Metsters are dropping like flies. Maybe its that time of year. Maybe its that I’m meeting more and more people like me. Face it, I can’t just walk down the street and find someone living 4 years with metastatic breast cancer.
We are still the silent ones, the elephants in the room. There is no cure, and no-one wants to hear that downer of information. We are going to die from the very disease that SGK has been talking about for 30 years. Thirty years! Still no cure. What will it take for the focus to shift to research? When will the money go to a CURE?
MetUp has begun to illustrate the sheer numbers of those who die EVERY DAY from metastatic breast cancer just in the US. Imagine 110 men and women lying on the front lawn of your Capitol. Yes, that many people die every day from MBC in the US; 1430 worldwide. When is the last time you heard anything about that on the local or national news?
We’ve lost so very many voices this year: Seporah, Jenny, and Lisa are just three of those who died this year; three people that I had interacted with via video and PMs/DMs. Three women at different ages who all just wanted a cure. Three women who spoke out and spoke up. One BEGGED to be researched. Unfortunately, those of us at stage IV rarely qualify for any trial – you see, we have an average lifespan of 33 months from diagnosis. We might just die before the trial’s complete.
I’ve not ever even attempted any support group for breast cancer here. When I was first diagnosed, all of them met during the day…. helloooo! I’m working!!!! 10 hour days to be able to miss that one day for chemo. My job had no sick time, and forget leaving for something like a support group. Yes, I chose that job. Yes, I could have quit that job. However, I was physically able to work, and it seemed like there was enough upheaval going on; so no need to drop half of the family income while adding the bills that cancer brings.
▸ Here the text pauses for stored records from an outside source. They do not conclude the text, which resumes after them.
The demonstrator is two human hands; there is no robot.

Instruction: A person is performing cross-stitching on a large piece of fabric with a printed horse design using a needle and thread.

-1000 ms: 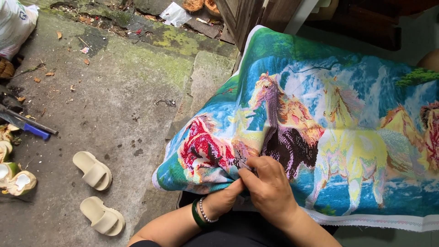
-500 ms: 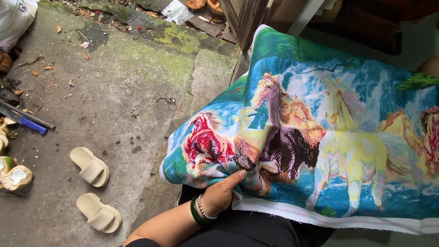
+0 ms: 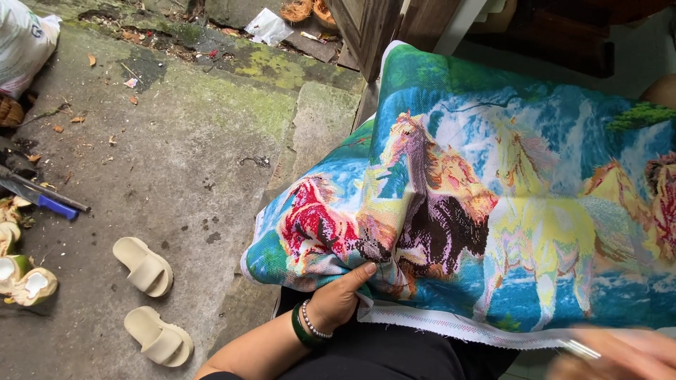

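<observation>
A large cross-stitch cloth (image 3: pixel 493 211) with coloured horses on a blue and green ground lies over my lap. My left hand (image 3: pixel 336 299) grips a bunched fold at the cloth's lower left edge, thumb on top. A green bangle and a bead bracelet (image 3: pixel 304 325) sit on that wrist. At the bottom right corner, below the cloth's white hem (image 3: pixel 458 325), my right hand (image 3: pixel 623 353) shows only as a blur. It pinches a thin shiny needle (image 3: pixel 579 347) pointing left.
A pair of beige slippers (image 3: pixel 144 266) (image 3: pixel 158 336) lies on the concrete floor at left. Cut coconut shells (image 3: pixel 24 281) and a blue-handled tool (image 3: pixel 49 203) sit at the far left edge. A white sack (image 3: pixel 21 42) is at top left, wooden posts (image 3: pixel 366 28) behind the cloth.
My right hand left the fold beside my left hand, went out of view, and now appears blurred at the bottom right. My left hand keeps its grip on the cloth.
</observation>
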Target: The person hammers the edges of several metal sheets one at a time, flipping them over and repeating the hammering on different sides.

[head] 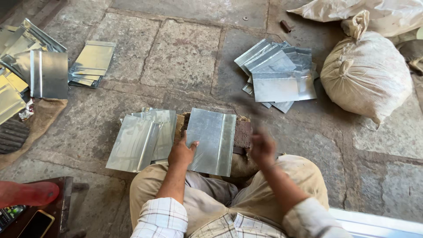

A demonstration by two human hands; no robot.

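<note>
A folded sheet of shiny galvanised metal [213, 136] lies on a dark block [243, 132] in front of my knees. My left hand [181, 152] presses flat on the sheet's near left edge, thumb spread. My right hand [263, 150] is blurred by motion just right of the sheet, above the block's right end. Its fingers are curled round a dark tool [250, 115], which shows only as a faint streak rising from the fist. A stack of similar folded sheets [136, 143] rests on the stone floor to the left of the block.
More cut sheets lie in a pile [277, 75] at the back right and in heaps [48, 72] along the left edge. Two filled sacks [365, 75] sit at the right. A dark wooden stand [61, 194] with a phone [37, 224] is at the lower left.
</note>
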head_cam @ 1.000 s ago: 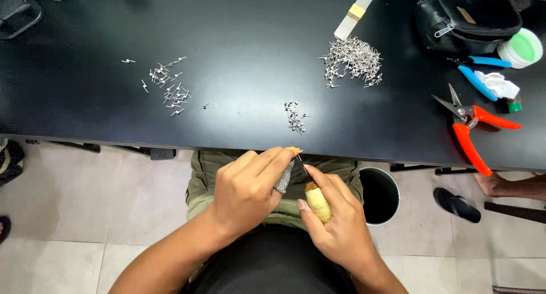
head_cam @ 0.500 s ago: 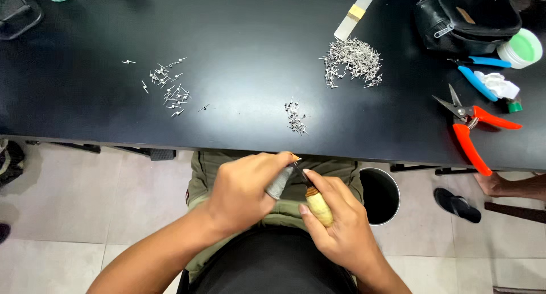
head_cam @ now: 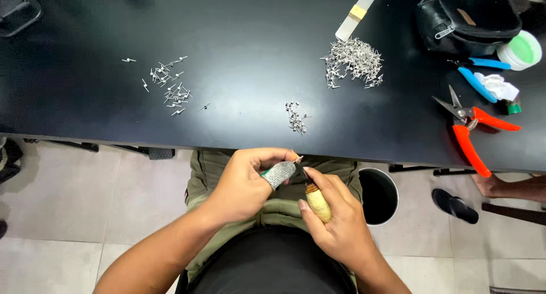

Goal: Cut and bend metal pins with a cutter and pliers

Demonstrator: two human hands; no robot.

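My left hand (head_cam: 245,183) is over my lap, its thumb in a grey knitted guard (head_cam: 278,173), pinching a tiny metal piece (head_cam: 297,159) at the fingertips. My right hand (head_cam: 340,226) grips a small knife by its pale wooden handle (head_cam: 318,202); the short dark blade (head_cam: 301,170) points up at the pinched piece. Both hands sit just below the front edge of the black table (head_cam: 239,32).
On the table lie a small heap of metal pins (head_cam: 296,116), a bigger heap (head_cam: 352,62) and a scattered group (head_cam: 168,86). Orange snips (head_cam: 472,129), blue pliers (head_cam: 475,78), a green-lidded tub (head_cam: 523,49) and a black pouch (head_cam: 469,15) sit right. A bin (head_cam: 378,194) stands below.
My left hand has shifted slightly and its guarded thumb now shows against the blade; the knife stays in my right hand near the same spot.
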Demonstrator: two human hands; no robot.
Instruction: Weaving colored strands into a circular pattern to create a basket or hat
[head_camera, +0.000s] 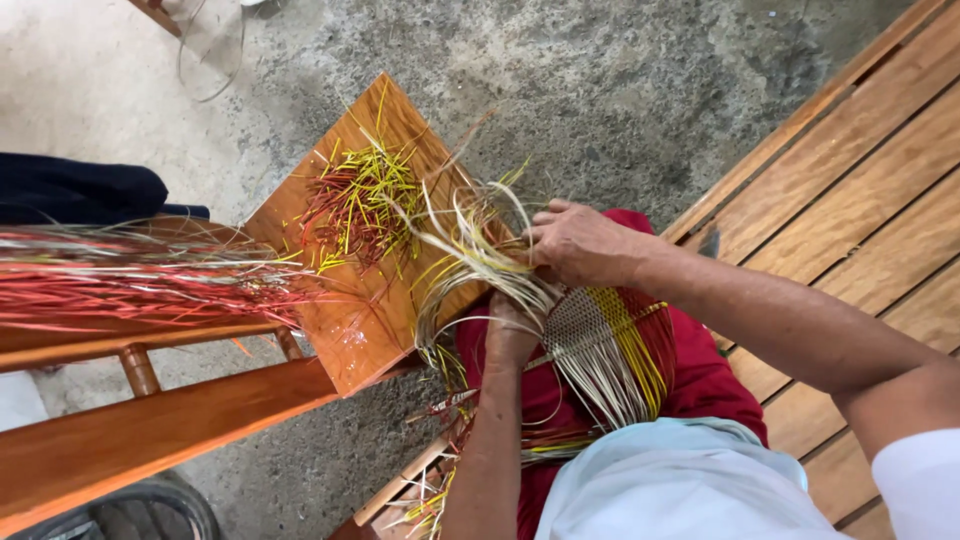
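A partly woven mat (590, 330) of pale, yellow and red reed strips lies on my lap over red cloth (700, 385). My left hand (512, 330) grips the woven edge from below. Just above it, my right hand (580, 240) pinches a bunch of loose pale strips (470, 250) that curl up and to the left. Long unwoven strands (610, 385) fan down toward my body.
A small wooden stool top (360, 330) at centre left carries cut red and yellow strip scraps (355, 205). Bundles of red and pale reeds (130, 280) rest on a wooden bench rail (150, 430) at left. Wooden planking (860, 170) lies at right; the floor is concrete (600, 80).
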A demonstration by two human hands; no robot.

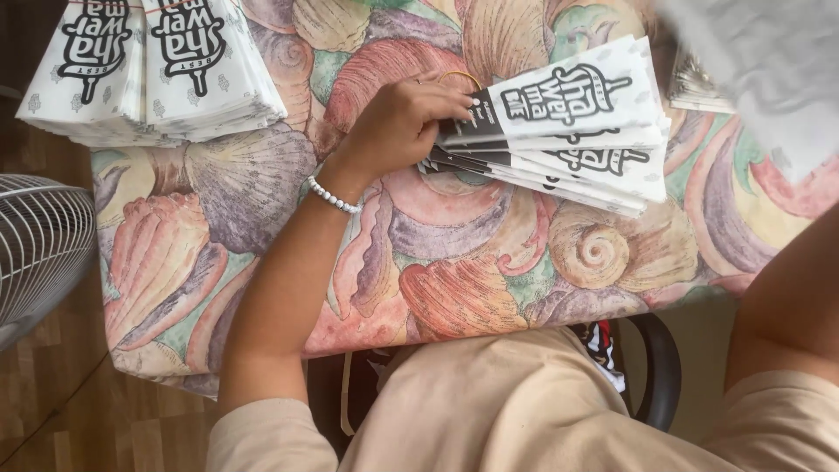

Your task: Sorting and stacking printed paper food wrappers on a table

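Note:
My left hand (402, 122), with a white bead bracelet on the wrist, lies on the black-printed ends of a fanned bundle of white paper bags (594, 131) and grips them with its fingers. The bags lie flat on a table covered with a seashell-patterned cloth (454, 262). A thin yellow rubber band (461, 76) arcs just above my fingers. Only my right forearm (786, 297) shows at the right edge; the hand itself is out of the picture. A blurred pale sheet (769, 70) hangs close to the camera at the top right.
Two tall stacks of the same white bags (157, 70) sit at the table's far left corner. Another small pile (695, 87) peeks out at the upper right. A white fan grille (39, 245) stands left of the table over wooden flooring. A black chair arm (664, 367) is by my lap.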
Then the cancer comes back, and has spread. No longer am I working. And you know what, I thought about a support group. But just the reactions (pity mixed with horror) that I got from my closest friends was enough to push me away from seeking help from strangers.
About 6 months after I was diagnosed metastatic, I was volunteering with some other early-stage “survivors”. One of them said, “I don’t know WHAT I’d do if it ever came back. I’d probably kill myself because there is NO WAY I’m doing that again!”. I just looked at her and said, “You LIVE. You live with it because life is not yet done. You balance quality of life with treatment effectiveness.” She just looked at me and said, “How do you know?” I said, “Because it’s what I’m doing right now!”. She walked away and didn’t speak to me for the final 8 hours of the event. I don’t know if she was embarrassed, or what. But it really illustrates the division between those diagnosed at an early stage and those whose cancer has spread or returned.
There is a project called Veterans History Project by the Library of Congress to record the voices, the stories, the lives that these men and women lived. Maybe we should start a similar project with cancer patients. Think about it for a minute: moms telling other moms how to tell their children about having cancer. Grandmothers telling how they balanced the risk of infection with seeing their school-aged grandchildren. Women and men discussing what they did to preserve fertility and showing their children conceived after treatment. Women discussing how they are dealing with the loss of ever being able to have their own children. People discussing one on one what it is to go through treatment. It could be searchable by specific cancer, age, family status.
Would that help you? To know you’re not alone? To be able to see/hear someone who has gone through what you’re about to face? Just a thought, before our voices are permanently silenced.